Das ist meine Berufung.
Für den perfekten Moment nehme ich mir Zeit.
Ich komme nicht aus der Filmbranche. Ich komme von Menschen. Über zehn Jahre habe ich in der Jugendhilfe gearbeitet — als Erzieher, als Erlebnispädagoge. Ich habe gelernt, wirklich hinzusehen. Nicht nur zu beobachten — sondern zu verstehen, worauf es wirklich ankommt.
Die Videografie war kein Karrierewechsel. Sie war schon immer da — als Instinkt, als Blick, als Drang, Momente festzuhalten. Seit 2017 führe ich ein Videotagebuch: jeden Tag 1,5 Sekunden. Irgendwann musste daraus etwas Professionelles werden.
„Gesellschaft fängt in der Nachbarschaft an."

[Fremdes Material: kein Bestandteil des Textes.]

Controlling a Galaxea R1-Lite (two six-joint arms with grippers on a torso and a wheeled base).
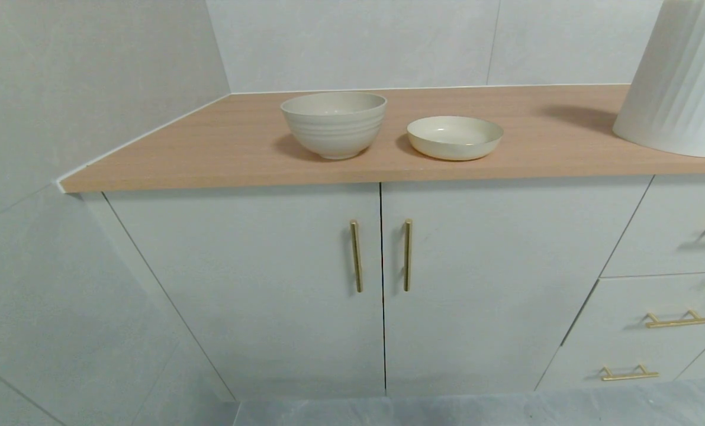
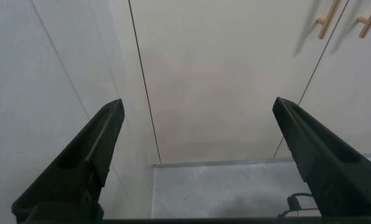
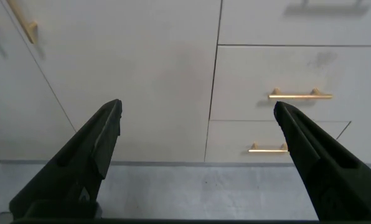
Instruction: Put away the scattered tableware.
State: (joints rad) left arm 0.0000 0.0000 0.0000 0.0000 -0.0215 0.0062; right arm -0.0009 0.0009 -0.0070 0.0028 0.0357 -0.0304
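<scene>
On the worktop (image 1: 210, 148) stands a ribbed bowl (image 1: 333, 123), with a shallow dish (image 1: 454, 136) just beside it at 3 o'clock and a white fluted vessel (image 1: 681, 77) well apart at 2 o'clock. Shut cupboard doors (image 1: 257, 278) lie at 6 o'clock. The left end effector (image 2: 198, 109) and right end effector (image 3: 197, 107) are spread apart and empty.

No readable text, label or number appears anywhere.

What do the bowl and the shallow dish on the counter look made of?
Bowl: matte off-white with ridged bands, likely stoneware or melamine; no glare. Shallow dish: glossy cream, likely glazed ceramic or enamel; bright highlights inside. Look alone cannot confirm either.
</scene>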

PowerBenk Lens ist ein Videounternehmen, das aus einer gesellschaftlichen Haltung entstanden ist —
in der man sich gegenseitig selbstverständlich und auf Augenhöhe mit Energie versorgt.
„Lens" beschreibt den Perspektivenwechsel, den ich mithilfe meiner Werkzeuge liefere,
um Wünschen zu entsprechen und gewünschte Ziele zu erreichen.
Drei Dinge,
die alles erklären.
Empathie
Ich spüre, was zählt — bevor du es sagst. Als Erzieher habe ich gelernt, Menschen zu lesen. Diese Fähigkeit nimmt mir niemand weg — und sie macht den Unterschied in jedem Film, den ich drehe.
Echtheit
Den Moment echt gut einfangen — oder echt gut geplant. Beides hat seinen Platz, beides entsteht aus demselben Anspruch. Ich lese die Situation und entscheide, was sie braucht.
Perspektivenwechsel
Die beste Geschichte findest du, wenn du den Blickwinkel änderst. Das ist mein videografischer Ansatz — und meine Lebensphilosophie. Raus aus der eigenen Sicht. Rein in die des Gegenübers.